Der Sternenhimmel im Juli

Autor: Ulrich Beilfuß                     

Heute schauen wir auf den Sternenhimmel des Sommermonats Juli. Wenn zumindest die hellsten Gestirne gegen 23 Uhr endlich sichtbar werden, zieht der strahlende Planet Jupiter die Blicke auf sich. Er steht allerdings recht niedrig über dem Südhorizont, also dort, wohin die Satellitenschüsseln gerichtet sind. Heller als der Riesenplanet leuchtet am Abendhimmel nur der Mond. Und der besucht den Planeten am 13. Juli.  Etwa drei Handbreit links vom Jupiter ist der nicht ganz so auffällige Saturn erkennbar, also der mit dem berühmten Ringsystem. Obwohl beide Gestirne uns derzeit besonders nahe sind, ist der Saturn mit knapp eineinhalb Milliarden Kilometern doppelt so weit entfernt wie Jupiter.

Ein wenig links über beiden Planeten fällt ein großflächiges Sternendreieck auf, das Sommerdreieck. Es besteht aus den hellsten Sternen dreier Sternbilder: Rechts oben leuchtet die helle Wega in der Leier, links davon Deneb im Schwan und – dem Horizont am nächsten stehend – Atair im Sternbild Adler. Deneb – oben links – ist der leuchtschwächste der drei Sterne. Doch da sollten wir uns nicht täuschen lassen. Dieser Stern ist nämlich über tausend Lichtjahre von uns entfernt. Altair und Wega dagegen sind mit nur etwa zwanzig Lichtjahren schon als unsere Nachbarn zu bezeichnen.

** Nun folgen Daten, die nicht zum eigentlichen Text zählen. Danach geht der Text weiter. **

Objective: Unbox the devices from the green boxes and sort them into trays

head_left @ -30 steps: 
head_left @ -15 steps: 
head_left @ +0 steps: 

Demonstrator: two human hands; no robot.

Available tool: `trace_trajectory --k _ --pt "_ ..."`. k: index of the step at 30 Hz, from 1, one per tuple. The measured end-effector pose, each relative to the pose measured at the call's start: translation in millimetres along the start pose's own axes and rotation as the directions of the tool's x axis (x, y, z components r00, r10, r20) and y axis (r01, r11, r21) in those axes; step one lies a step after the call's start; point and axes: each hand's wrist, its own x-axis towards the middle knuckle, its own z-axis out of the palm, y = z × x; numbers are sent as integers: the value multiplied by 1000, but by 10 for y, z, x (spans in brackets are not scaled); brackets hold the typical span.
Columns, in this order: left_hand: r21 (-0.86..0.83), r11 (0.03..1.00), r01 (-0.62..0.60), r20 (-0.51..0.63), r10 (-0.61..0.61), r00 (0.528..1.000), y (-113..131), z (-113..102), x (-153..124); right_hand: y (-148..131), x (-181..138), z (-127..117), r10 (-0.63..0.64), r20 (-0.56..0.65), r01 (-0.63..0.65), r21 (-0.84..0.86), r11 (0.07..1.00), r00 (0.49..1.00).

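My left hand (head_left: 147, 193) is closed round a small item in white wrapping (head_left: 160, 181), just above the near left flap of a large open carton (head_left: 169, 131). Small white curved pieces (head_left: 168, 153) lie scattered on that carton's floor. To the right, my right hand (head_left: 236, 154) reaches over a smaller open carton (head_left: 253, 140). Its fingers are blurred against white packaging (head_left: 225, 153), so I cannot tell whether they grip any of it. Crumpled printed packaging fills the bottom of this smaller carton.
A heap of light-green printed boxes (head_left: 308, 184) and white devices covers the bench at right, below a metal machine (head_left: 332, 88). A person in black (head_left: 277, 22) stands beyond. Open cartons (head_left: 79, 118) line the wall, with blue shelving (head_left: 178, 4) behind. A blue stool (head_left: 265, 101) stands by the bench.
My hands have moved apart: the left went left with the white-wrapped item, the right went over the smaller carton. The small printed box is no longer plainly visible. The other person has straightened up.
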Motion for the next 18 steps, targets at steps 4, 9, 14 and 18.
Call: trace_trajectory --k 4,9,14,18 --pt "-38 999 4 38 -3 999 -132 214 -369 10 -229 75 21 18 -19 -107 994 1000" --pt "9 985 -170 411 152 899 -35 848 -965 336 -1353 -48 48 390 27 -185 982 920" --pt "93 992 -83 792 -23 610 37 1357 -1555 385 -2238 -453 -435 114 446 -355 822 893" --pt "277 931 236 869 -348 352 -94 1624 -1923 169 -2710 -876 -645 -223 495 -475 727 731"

Wenn wir vom Sommerdreieck in die entgegengesetzte Richtung schauen, also nach Westen, strahlt dort ein weiterer heller Fixstern. Es ist Arktur, der Hauptstern des lichtschwachen Sternbildes Bootes, das Ähnlichkeit mit einer Eiswaffel hat.

Am 16. Juli wird der Mond teilweise durch den Erdschatten verdunkelt. Näheres zu dieser partiellen Mondfinsternis in der „Sternstunde“ am übernächsten Dienstag.